Время господства человеческой расы истекло, и мне выпала миссия очистить Землю перед возвращением Кетцалькоатля. Бойни, виселицы, плахи -все это в прошлом варварских эпох; будущее принадлежит моему творению! Как вы знаете, пару лет назад нью-йоркское законодательное собрание проголосовало за введение электрической казни, однако все, на что оказалась способна их фантазия, ограничилось жалкими поделками вроде "кресла-качалки" Стефенсона или динамо-машины Девенпорта. От моего детища эти снобы попросту отмахнулись. Что за глупцы, о Боже! Как будто мне известно меньше, чем им, о смерти и об электричестве. Я с детства не думал ни о чем другом; изучил эти проблемы как ученый, испытал как инженер и солдат…- Он откинулся на спинку сиденья и прищурил глаза.- Двадцать лет назад я сражался в армии Максимилиана. Я мог бы стать генералом, получить дворянские почести, но проклятые конфедераты разгромили нас, и мне пришлось бежать из страны. Но я никогда не забывал о ней и возвращался…
Сейчас я живу в Рочестере, штат Нью-Йорк…
Глаза его стали по-безумному хитрыми; слегка подавшись вперед, он коснулся моего колена длинными, изящными пальцами.
– Я странствовал по этой земле, это верно, и проник в ее тайны дальше других.
Мне ненавистны янки и больше по душе мексиканцы. Вам это кажется странным? Нет? Вы ведь не думаете, что в Мексике живут одни испанцы?
Боже, если бы вы слышали о племенах, которых я знаю! В горах… в горах…
Анахуак… Тенохтитлан… древние расы Пернатого Змея…
Его выкрики перешли в песнопение, сопровождавшееся не лишенным мелодии подвыванием.
– Йа!Хайцилопочли!.. Нахатлакатль! Семь хранителей, семь древних заклятий… Хочимилка, Чалка, Тепане-ка, Аколху, Тлахвика, Тласкалтека, Ацтека! Йа! Йа! Я посетил семь пещер Чикомоцтока, но об этом никто не смеет знать! Хотя вам уже не придется делиться этим знанием…

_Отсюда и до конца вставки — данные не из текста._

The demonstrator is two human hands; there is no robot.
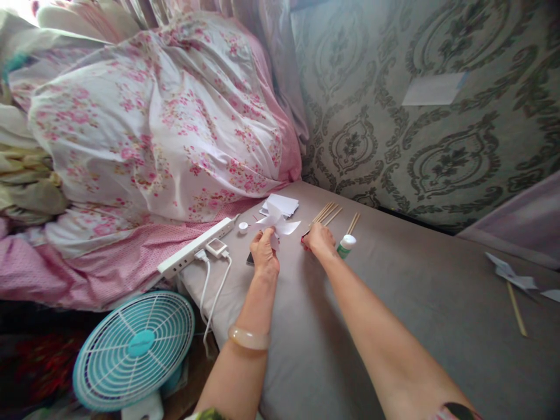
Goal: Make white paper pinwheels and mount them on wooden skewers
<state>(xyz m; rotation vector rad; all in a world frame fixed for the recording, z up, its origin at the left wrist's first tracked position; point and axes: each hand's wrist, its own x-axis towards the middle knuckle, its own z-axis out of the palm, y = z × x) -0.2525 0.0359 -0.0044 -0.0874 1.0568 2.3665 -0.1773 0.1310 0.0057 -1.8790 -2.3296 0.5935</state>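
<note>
My left hand (265,252) pinches a folded white paper pinwheel (282,224) whose blades spread out above the fingers. To its right, my right hand (320,238) is closed low over the grey surface. A small red and dark object (305,236) shows at its fingertips; its kind is hidden. Just beyond that hand lie several thin wooden sticks (326,213). A green and white bottle (346,246) stands close to my right wrist. Behind the pinwheel is a stack of white paper (280,205). A dark flat object (250,259) is partly covered by my left hand.
A small white round container (242,228) sits beside a power strip (196,248) with plugged-in cords. A finished-looking pinwheel on a stick (511,277) lies far right. A blue fan (140,347) stands lower left. Floral bedding (175,116) and a patterned wall (371,105) bound the back.
</note>
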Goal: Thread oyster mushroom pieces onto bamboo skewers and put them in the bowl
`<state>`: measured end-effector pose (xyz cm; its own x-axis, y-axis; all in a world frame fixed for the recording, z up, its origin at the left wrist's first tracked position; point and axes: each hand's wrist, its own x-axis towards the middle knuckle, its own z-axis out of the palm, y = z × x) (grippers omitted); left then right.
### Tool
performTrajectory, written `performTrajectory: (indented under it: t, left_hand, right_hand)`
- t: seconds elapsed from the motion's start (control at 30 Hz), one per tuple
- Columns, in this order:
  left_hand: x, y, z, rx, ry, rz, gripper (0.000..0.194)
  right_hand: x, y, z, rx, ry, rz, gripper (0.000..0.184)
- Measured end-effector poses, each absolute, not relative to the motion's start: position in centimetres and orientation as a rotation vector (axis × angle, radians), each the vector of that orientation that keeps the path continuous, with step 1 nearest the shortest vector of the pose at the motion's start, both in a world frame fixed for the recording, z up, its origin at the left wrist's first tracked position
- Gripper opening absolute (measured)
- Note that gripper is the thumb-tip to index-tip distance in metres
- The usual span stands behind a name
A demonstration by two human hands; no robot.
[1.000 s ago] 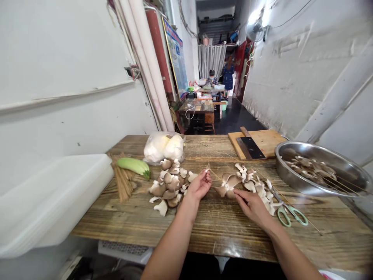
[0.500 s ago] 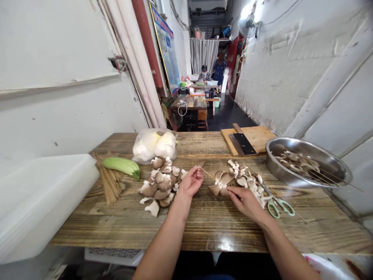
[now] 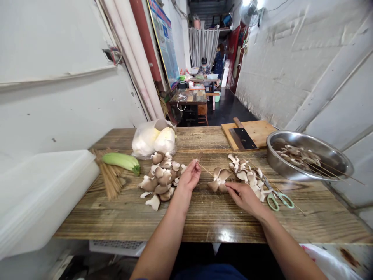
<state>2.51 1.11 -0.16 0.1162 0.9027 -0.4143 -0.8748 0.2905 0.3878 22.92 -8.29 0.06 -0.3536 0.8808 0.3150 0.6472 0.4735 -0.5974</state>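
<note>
My left hand (image 3: 190, 175) is closed in a pinch at the left end of a thin bamboo skewer (image 3: 205, 169). A small brown piece (image 3: 199, 155), perhaps mushroom, shows just beyond its fingertips. The skewer slants down to the right into a cluster of oyster mushrooms (image 3: 219, 179). My right hand (image 3: 240, 194) grips that cluster's lower right edge between thumb and fingers. Left of my left hand lies a heap of loose oyster mushrooms (image 3: 163, 179). Another mushroom pile (image 3: 247, 177), paler with stems showing, lies just beyond my right hand.
Green-handled scissors (image 3: 279, 199) lie at right, by a steel basin (image 3: 272, 157) holding mushrooms and skewers. A cleaver (image 3: 243, 139) rests on a cutting board (image 3: 264, 132). Leftward are bagged produce (image 3: 145, 140), a zucchini (image 3: 121, 161), a skewer bundle (image 3: 110, 182) and a white plastic box (image 3: 58, 186).
The whole view has shifted slightly, with the table appearing higher. Both hands keep their grips, and the skewer and mushroom cluster stay nearly in place between them.
</note>
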Motion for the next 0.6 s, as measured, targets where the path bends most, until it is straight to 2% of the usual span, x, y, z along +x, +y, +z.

Он помолчал и продолжал уже прежним тоном:
– Если бы вы слышали, о чем говорят в горах. Все ждут пришествия Хайцилопочли. Когда он сойдет на Землю… Впрочем, об этом достаточно спросить любого крестьянина к югу от Мехико-Сити. Янки в законодательном собрании еще пожалеют о том, что отклонили мое изобретение. Что ж, если им больше нравится старое, протертое кресло… Ха! Неплохая шутка, а, мистер?
Кресло, теплый камин… совсем как у старика Готорна…

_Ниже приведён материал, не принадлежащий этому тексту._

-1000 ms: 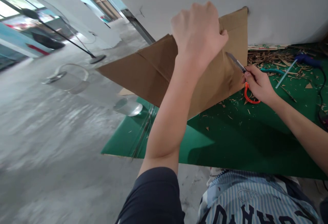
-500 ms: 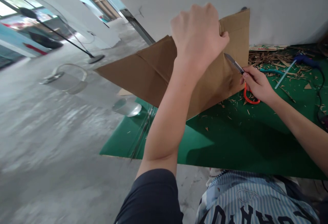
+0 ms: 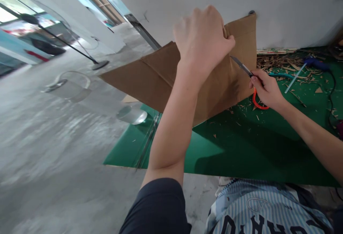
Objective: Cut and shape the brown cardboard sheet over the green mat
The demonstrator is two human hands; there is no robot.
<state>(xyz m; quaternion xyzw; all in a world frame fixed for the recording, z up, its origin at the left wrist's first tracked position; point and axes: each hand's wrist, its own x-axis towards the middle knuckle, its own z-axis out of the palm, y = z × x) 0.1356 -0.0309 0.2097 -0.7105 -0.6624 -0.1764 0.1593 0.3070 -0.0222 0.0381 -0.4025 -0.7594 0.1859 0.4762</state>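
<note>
My left hand [image 3: 201,41] is closed in a fist round the upper edge of a large brown cardboard sheet [image 3: 152,78], which stands tilted on a green cutting mat [image 3: 241,144]. My right hand [image 3: 266,89] grips a utility knife [image 3: 242,66] with an orange handle. Its blade points up and left into the cardboard, just below my left fist.
Cardboard scraps [image 3: 278,62] litter the far right of the mat, with a blue glue gun [image 3: 314,62] and black cord [image 3: 332,91] among them. A white wall stands behind. Round clear glass pieces [image 3: 132,114] and a black stand [image 3: 99,63] lie on the concrete floor at left.
The view shifted slightly; the cardboard, my left fist and the knife hand have all edged a little to the left. Both grips are unchanged.
</note>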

Великан расхохотался над этой пародией на добродушный юмор.
– Хотел бы я сесть в их паршивое кресло! Их батарей едва хватит, чтобы заставить сжиматься лягушачью лапку! И они намерены извести всех убийц – всех до единого! Вам не бросается в глаза логическая несуразица в этом решении? Нет? Что толку сажать на стул провинившихся, когда в душе каждого живет убийца… Кто-то убивает идеи, кто-то ворует изобретения… как они… они следили за мной, чтобы украсть…
Он осекся и замолчал. Видя в продолжении беседы свой единственный шанс на спасение, я решил подбодрить его.
– Не отчаивайтесь. Я уверен, что рано или поздно они обязательно одобрят ваше изобретение.
По-видимому, моей тактичности оказалось недостаточно, потому что вместо ответа он язвительно переспросил меня:
– Вы уверены? Какая любезная снисходительность к гению! Черт бы вас всех побрал с вашей вежливостью! Сейчас вы сами испытаете на себе то, что они украли у меня для своего паршивого стула. Дух священной горы Низахвалпилли поведал мне, что они следили…они следили… следили…
Он снова задохнулся словами; скривился и принялся отчаянно мотать головой, словно пытаясь таким способом вытряхнуть нечто, мешающее нормально шевелиться его извилинам. Эта процедура, казалось, успокоила его, и он принялся деловито объяснять.